Given that Jack had severe receptive aphasia, if I had started by using Talking Mats to identify specific problems (using a top scale of ‘managing’ and ‘not managing’) as part of the goal setting process, it is highly likely that Jack would have found this too abstract and difficult to engage in. By using the more concrete topic of leisure (with a top scale of ‘like’/’dislike’), Jack was able to reflect on his life since his stroke and tell me how he felt about his restricted physical abilities. I was also able to build up a picture of him as a person and we had fun at the same time.

When using the Health and well-being resource, think about the person you are working with in relation to the ideas and concepts that they can cope with. Exploring leisure activities is a great way to start as it means you can establish rapport by finding out what matters to them.

Have a look at this Blog to see how other people have used a topic such as leisure to build social closeness.


What’s in the Health and Well-being resource?


The Health and Well-being resource is based on the WHO International Classification of Functioning, Disability and Health (ICF) which is a framework which covers almost every aspect of daily life and can be applied over different cultures (WHO 2001).

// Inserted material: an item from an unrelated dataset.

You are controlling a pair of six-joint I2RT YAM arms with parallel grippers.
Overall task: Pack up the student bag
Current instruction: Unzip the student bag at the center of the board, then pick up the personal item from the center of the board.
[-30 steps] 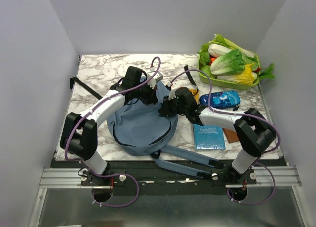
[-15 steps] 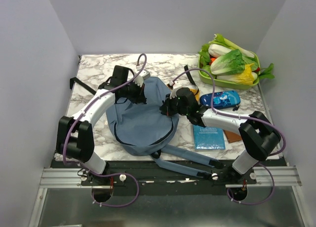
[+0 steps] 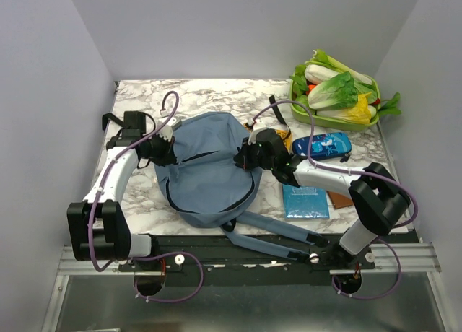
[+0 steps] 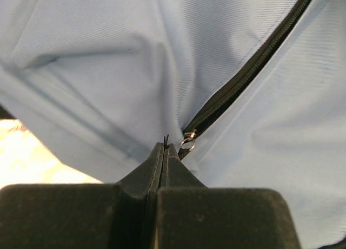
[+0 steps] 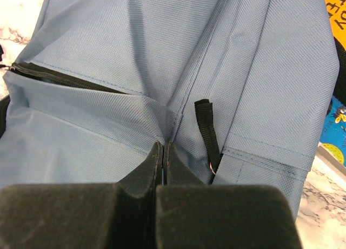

Use of the WHO ICF helps professionals to think holistically about the people they are working with. We have produced four sets of symbols, based on WHO ICF, to help people express their views about different aspects of their lives. These cover 13 topics:


You can use the symbols in different ways, depending on the cognitive abilities of the person you are working with. For example, if you are working with someone who can understand abstract concepts, you could start with the 13 main health and well-being symbols. Your top scale might be ‘managing’ and ‘not managing’. Here is an example of a mat completed by Duncan who had a stroke which affected his ability to communicate through speech:

Duncan mat 1

Using these symbols as a starting point, Duncan could tell us that his main concerns related to worries about his health, expressive communication and work. From here, we did ‘sub mats’ to help Duncan identify the specific areas he wanted to work on/explore.

Here is the mat Duncan completed in relation to his health:

duncan mat 2

Having done this mat with Duncan, it became clear that he was worried about various aspects of his health, particularly the risk of having another stroke. The wider team were able to give him and his wife information about stroke prevention. Other mats were also completed, exploring expressive communication, work and education and higher level communication (which is included in the ‘learning and thinking’ topic, and covers written communication as well as memory and concentration). Using the Health and Well-being symbols, we were able to work with Duncan to help him identify the main issues that he wanted to work on and then work towards more specific rehabilitation goals. Duncan had copies of all the mats he had completed and found it useful to refer to them over the months. This helped everybody stay on track in relation to his goals and he was also able to track his progress over time.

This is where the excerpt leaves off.